» WHAT IS NEEDED
Output the entries below exactly, from the first line to the line holding "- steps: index", both included.

» RECORD EXCERPTS
____
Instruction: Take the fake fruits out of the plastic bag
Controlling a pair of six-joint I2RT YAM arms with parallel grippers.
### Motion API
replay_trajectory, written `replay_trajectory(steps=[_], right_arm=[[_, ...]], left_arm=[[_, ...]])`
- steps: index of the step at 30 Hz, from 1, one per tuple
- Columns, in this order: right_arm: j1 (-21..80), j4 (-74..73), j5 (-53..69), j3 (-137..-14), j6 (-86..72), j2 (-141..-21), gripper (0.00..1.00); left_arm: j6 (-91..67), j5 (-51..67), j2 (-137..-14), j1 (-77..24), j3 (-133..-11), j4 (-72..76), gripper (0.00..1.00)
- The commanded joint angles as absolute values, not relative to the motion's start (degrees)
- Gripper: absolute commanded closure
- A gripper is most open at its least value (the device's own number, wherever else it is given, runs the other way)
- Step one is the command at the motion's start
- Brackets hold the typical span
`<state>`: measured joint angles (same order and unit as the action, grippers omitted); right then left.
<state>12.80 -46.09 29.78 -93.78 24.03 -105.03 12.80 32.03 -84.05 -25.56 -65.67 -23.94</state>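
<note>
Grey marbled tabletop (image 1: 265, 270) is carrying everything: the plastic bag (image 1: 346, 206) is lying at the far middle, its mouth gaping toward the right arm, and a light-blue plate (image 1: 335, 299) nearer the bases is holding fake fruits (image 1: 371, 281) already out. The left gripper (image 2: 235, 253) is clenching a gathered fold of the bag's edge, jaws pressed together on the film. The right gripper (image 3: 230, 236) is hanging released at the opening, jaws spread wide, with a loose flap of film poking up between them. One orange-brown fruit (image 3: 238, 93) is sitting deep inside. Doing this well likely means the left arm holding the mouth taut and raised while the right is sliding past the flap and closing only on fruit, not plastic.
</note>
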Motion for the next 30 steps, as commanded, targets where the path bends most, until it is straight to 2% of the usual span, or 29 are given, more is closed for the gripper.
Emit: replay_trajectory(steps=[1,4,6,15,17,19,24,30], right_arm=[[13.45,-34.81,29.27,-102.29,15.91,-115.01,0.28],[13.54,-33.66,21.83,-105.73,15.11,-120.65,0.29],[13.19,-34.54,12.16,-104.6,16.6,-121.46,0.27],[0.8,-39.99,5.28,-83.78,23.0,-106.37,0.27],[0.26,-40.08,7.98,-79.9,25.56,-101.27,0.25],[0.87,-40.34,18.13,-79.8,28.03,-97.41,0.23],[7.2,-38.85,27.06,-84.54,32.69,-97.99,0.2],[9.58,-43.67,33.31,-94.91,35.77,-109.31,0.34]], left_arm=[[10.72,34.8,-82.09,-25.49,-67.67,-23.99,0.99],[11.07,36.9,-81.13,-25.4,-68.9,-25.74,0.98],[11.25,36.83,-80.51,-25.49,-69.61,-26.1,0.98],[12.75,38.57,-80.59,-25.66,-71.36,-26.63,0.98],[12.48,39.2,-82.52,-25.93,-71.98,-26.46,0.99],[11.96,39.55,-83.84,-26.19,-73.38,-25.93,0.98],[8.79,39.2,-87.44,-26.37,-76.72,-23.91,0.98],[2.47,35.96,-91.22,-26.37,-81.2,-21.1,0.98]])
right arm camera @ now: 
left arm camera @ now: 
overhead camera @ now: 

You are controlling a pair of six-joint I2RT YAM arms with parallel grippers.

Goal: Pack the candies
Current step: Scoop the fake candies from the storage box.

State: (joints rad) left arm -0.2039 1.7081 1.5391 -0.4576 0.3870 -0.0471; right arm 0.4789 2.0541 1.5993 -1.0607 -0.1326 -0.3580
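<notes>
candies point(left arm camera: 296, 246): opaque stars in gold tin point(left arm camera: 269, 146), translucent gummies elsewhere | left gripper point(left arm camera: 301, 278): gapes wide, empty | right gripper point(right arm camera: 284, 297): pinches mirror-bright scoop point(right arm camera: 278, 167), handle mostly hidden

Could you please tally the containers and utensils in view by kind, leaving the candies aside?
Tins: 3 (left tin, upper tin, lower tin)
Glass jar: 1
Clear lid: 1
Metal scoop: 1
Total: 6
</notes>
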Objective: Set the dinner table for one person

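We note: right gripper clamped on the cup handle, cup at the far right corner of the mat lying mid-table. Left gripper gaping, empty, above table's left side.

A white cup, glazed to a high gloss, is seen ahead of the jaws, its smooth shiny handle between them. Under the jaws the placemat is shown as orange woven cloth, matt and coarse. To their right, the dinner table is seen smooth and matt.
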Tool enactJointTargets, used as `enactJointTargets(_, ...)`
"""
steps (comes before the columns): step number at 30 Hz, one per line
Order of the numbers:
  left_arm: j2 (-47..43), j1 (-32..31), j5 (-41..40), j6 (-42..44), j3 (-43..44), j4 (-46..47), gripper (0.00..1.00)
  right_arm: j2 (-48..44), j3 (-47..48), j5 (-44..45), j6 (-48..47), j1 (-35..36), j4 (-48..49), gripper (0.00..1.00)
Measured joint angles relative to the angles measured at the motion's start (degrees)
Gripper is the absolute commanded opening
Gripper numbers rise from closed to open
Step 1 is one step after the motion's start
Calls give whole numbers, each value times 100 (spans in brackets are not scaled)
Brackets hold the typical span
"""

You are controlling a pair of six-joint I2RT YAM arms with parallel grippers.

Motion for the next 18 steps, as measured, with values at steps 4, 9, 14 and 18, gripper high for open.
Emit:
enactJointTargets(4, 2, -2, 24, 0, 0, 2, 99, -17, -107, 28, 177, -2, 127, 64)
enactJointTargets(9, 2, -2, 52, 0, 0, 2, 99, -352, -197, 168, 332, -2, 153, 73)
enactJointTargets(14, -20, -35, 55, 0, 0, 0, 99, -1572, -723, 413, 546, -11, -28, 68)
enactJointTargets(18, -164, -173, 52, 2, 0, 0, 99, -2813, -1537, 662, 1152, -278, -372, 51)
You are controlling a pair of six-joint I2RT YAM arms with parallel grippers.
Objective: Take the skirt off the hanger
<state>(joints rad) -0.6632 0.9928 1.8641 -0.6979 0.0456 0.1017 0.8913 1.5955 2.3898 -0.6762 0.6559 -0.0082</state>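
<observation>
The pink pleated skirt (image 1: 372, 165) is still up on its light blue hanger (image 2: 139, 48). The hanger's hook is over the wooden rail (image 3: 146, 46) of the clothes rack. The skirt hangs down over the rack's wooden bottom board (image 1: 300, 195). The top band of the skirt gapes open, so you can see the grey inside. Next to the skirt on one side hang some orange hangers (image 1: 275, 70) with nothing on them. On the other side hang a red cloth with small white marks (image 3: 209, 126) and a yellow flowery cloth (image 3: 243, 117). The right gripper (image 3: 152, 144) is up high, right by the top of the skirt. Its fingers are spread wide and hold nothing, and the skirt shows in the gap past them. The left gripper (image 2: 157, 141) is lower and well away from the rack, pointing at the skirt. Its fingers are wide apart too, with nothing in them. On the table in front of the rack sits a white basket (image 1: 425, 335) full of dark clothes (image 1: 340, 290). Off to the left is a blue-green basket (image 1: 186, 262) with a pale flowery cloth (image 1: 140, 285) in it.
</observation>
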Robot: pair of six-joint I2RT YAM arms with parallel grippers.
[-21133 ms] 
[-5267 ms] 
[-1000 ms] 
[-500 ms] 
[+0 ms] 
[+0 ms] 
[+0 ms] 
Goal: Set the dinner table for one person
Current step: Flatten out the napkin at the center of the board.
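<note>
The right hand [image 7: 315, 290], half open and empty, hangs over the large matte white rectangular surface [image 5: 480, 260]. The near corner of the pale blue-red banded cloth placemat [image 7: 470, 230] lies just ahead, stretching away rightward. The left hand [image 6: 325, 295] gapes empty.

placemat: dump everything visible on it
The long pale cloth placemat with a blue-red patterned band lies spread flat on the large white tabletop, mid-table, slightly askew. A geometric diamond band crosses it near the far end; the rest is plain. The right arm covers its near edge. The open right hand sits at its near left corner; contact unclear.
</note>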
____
» TASK RESPONSE
Instruction: Take the fake fruits out of the plastic bag
Controlling a pair of six-joint I2RT YAM arms with parallel grippers.
### Motion API
replay_trajectory, written `replay_trajectory(steps=[_], right_arm=[[_, ...]], left_arm=[[_, ...]])`
- steps: index of the step at 30 Hz, from 1, one per tuple

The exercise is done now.